She lights herself a cigarette and takes her time sucking the lipstick off her teeth. She still hasn’t said a word. I’m starting to wonder if she even speaks English.
“Good fishing today,” I cast out there.
She squints one eye at me through the smoke and I take a minute to savor the crinkles around her eyes before I jab my cigarette in the direction of the cookie-grazing mourners. I explain, “All the cattle are facing east. That means good fishing.”
She throws her head back and laughs. Her laughter bubbles over from deep down in the well of her belly.

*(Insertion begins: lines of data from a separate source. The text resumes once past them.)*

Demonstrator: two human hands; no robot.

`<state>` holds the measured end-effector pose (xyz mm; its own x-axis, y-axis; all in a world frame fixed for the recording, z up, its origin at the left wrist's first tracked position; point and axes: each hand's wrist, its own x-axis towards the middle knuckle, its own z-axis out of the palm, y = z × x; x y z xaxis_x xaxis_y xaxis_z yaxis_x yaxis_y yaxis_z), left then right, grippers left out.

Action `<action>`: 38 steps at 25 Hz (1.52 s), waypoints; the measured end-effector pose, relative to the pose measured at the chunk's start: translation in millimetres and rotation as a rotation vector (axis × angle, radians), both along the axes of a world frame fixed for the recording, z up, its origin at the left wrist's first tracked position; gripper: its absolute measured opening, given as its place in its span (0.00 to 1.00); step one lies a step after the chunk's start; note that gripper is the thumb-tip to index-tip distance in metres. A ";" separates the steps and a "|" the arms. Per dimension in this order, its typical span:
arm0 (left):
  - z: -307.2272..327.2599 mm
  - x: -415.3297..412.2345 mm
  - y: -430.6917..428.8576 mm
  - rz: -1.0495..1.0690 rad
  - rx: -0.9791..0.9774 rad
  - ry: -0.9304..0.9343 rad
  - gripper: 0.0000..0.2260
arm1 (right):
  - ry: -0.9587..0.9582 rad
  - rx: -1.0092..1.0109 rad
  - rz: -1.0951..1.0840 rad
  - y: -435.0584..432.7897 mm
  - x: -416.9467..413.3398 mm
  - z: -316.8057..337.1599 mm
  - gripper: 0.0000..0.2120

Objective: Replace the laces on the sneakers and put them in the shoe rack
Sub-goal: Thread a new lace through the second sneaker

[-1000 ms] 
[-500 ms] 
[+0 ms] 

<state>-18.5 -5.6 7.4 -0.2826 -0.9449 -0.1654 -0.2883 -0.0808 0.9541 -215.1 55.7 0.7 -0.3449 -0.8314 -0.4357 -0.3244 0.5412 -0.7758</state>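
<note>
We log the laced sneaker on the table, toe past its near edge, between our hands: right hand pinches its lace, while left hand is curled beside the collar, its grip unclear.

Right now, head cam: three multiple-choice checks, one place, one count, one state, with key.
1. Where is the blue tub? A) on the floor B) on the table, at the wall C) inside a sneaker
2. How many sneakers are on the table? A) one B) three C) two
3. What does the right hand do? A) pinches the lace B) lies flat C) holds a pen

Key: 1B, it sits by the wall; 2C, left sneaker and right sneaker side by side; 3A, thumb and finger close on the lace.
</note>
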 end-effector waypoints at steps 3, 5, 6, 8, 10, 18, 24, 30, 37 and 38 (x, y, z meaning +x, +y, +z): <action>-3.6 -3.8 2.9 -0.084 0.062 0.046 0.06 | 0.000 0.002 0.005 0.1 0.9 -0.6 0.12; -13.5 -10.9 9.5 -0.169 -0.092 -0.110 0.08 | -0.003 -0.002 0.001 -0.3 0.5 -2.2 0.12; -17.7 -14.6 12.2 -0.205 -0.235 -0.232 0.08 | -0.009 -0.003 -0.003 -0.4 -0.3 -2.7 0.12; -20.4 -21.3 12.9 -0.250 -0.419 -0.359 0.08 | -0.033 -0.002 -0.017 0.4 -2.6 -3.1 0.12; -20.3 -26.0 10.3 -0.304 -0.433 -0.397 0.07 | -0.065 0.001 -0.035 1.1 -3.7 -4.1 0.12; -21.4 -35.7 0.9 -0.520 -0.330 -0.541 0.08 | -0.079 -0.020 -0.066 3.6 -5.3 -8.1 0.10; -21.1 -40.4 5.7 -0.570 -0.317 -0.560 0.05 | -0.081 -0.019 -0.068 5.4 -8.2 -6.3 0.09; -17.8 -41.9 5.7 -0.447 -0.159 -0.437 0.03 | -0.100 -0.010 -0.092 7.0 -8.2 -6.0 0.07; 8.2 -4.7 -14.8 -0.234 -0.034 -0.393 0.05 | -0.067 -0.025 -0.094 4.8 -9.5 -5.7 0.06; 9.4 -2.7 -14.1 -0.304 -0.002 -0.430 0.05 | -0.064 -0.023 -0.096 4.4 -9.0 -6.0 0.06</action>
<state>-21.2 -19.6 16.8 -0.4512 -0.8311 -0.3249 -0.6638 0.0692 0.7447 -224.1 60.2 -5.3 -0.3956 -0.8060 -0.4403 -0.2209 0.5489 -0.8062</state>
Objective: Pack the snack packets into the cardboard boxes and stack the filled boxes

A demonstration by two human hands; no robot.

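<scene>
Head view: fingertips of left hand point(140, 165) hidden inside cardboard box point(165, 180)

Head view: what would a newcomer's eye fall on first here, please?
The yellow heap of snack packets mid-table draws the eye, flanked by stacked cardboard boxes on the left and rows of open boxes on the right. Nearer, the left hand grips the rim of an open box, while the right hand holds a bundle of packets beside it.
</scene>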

She uses her whole body and every fiber of her being to laugh and it’s so contagious, I join in, too, and I know there’s nothing more delicious than this moment.
Her laughter finally dies down to a few short hiccups and sputters and she sets about to right herself. She sticks her hand down the front of her blouse and lifts and separates Sonny and Cher. She tugs on the front of her short skirt, but that doesn’t help too much because now it’s just riding up higher in the back and you can honest-to-God see some kind of animal print panties that look like they’re being devoured. And even though the rain has finally stopped and the sun is peeking out from behind the clouds, I know I’m not going anywhere. I’m sticking around for the show.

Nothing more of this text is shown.